> [Try it] From the records below, print exactly the lines starting at the one containing "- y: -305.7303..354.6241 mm" and ending at the one containing "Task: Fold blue", ends included, and nothing else.

> [Source data]
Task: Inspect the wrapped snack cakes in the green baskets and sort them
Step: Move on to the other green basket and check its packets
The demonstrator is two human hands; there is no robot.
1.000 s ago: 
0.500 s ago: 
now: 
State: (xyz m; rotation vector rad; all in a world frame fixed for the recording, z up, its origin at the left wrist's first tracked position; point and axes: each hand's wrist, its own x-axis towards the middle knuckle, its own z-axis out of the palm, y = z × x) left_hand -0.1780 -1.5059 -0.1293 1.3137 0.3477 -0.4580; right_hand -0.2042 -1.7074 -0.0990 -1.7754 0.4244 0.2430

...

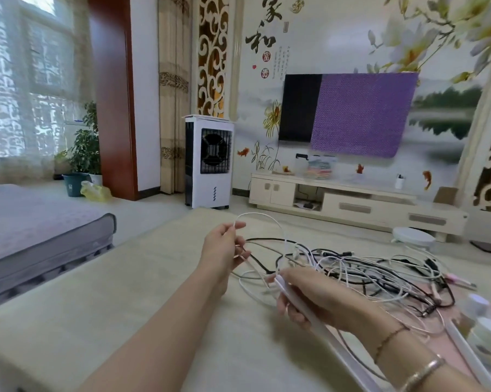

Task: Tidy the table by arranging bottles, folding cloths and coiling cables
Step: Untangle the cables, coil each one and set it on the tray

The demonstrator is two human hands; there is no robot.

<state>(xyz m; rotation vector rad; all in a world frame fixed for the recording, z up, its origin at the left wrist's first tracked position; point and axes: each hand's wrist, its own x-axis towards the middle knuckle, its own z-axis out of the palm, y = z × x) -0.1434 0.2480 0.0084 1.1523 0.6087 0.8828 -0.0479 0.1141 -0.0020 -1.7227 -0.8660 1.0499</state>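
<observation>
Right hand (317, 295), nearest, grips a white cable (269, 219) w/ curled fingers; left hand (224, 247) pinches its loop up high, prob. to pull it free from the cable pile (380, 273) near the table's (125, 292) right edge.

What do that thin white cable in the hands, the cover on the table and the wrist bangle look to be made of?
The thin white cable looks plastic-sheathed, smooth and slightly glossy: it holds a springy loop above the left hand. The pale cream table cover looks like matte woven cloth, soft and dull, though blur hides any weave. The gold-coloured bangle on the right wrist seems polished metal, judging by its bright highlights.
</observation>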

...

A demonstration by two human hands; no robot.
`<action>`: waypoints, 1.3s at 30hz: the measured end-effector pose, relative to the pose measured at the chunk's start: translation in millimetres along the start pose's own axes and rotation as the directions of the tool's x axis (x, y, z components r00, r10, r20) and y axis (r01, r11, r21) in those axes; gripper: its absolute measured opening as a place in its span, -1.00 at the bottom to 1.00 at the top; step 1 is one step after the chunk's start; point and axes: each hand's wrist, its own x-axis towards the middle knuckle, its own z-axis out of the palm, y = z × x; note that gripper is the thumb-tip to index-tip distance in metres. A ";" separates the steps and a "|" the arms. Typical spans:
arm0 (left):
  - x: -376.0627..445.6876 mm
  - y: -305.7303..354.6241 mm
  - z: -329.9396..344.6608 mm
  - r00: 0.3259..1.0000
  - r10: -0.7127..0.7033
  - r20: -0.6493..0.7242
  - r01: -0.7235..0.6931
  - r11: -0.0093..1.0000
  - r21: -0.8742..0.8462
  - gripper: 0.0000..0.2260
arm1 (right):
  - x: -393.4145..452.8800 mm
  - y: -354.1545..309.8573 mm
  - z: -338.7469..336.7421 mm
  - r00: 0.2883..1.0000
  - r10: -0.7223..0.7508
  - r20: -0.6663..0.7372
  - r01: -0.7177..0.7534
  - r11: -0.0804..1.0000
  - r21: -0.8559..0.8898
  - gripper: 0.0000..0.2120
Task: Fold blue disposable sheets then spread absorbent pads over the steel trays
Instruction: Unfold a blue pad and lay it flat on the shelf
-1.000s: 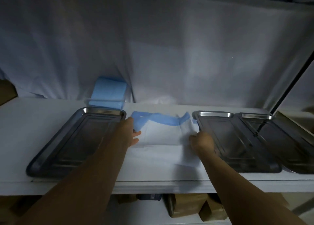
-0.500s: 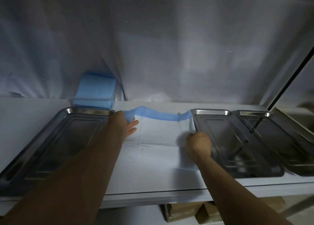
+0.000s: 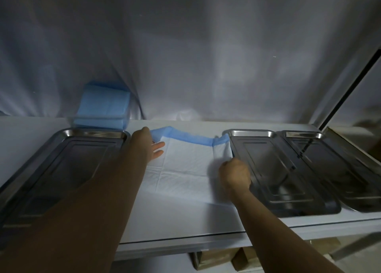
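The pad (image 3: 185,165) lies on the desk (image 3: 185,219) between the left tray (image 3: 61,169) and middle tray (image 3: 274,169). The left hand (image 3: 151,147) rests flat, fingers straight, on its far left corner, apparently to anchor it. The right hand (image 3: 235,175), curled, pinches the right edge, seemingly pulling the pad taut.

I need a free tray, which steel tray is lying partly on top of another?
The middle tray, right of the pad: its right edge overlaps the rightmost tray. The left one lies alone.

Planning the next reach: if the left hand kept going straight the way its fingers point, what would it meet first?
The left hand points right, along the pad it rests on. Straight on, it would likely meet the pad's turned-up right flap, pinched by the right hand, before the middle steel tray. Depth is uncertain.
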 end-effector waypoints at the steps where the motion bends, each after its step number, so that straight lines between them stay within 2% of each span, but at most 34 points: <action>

> [Final answer]
  - y: -305.7303..354.6241 mm
  - z: -329.9396..344.6608 mm
  - r00: 0.3259..1.0000
  - r10: -0.7127..0.7033
  - r20: -0.6493..0.7242
  - r01: -0.7235..0.6931
  - r11: -0.0093..1.0000
  - r21: -0.8742..0.8462
  - gripper: 0.0000..0.2260
arm1 (right):
  - x: -393.4145..452.8800 mm
  - y: -354.1545..309.8573 mm
  - z: -338.7469..336.7421 mm
  - r00: 0.2883..1.0000
  - r10: -0.7223..0.7508
  - r20: -0.6663..0.7372
  - r01: -0.7177..0.7534
  - r11: -0.0804..1.0000
  - r21: -0.8559..0.8898
  - gripper: 0.0000..0.2120
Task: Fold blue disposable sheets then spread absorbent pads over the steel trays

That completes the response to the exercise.